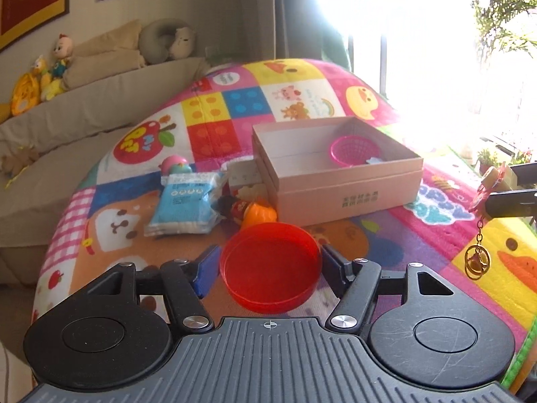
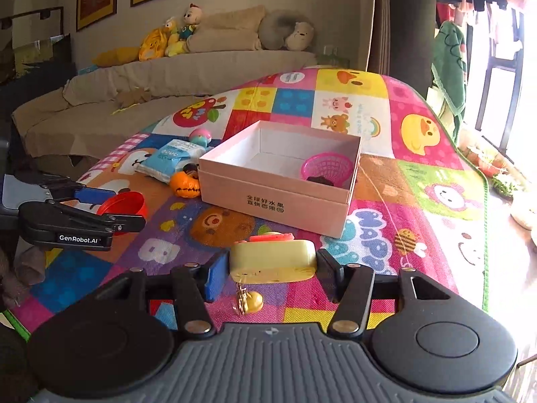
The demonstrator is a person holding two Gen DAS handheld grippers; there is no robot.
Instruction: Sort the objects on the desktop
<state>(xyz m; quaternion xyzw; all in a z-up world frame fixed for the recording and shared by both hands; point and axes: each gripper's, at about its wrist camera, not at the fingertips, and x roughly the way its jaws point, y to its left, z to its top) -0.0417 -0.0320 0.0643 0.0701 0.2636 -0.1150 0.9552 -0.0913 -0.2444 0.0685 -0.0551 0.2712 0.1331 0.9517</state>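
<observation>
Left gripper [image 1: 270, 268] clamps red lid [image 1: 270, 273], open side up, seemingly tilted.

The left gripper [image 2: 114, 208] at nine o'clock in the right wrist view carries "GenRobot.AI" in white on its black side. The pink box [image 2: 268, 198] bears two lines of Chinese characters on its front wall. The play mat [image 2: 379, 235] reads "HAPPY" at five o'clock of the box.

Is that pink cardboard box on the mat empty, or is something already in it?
Not empty. The open box holds a small pink mesh basket in one corner, with something dark inside it.
</observation>
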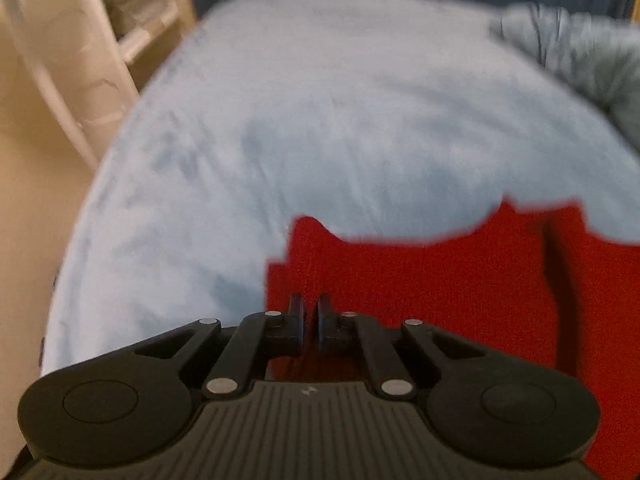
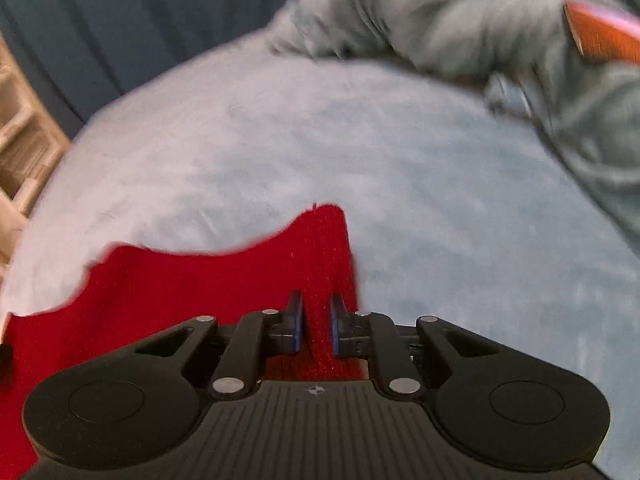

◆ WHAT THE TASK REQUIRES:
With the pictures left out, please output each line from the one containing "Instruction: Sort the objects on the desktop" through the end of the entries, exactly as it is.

◆ WRITTEN RESPONSE:
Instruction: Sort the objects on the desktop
<state>(xyz m; quaternion xyzw; all in a z-up world frame fixed for the recording and shared by both hands; point and axes: each gripper's, at about its wrist camera, not at the fingertips, and x roughly the way its jaws point, y to its left, z to its top) -0.0417 -0.0320 0.0643 0.0701 0.2636 -0.1150 0.9552 -0.0913 -0.2444 0.0685 -0.0551 0.2712 0.1331 0.9517</state>
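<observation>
Left gripper [image 1: 270, 268] clamps red lid [image 1: 270, 273], open side up, seemingly tilted.

The left gripper [image 2: 114, 208] at nine o'clock in the right wrist view carries "GenRobot.AI" in white on its black side. The pink box [image 2: 268, 198] bears two lines of Chinese characters on its front wall. The play mat [image 2: 379, 235] reads "HAPPY" at five o'clock of the box.

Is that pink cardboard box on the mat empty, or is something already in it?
Not empty. The open box holds a small pink mesh basket in one corner, with something dark inside it.
</observation>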

There is nothing further to add to the answer.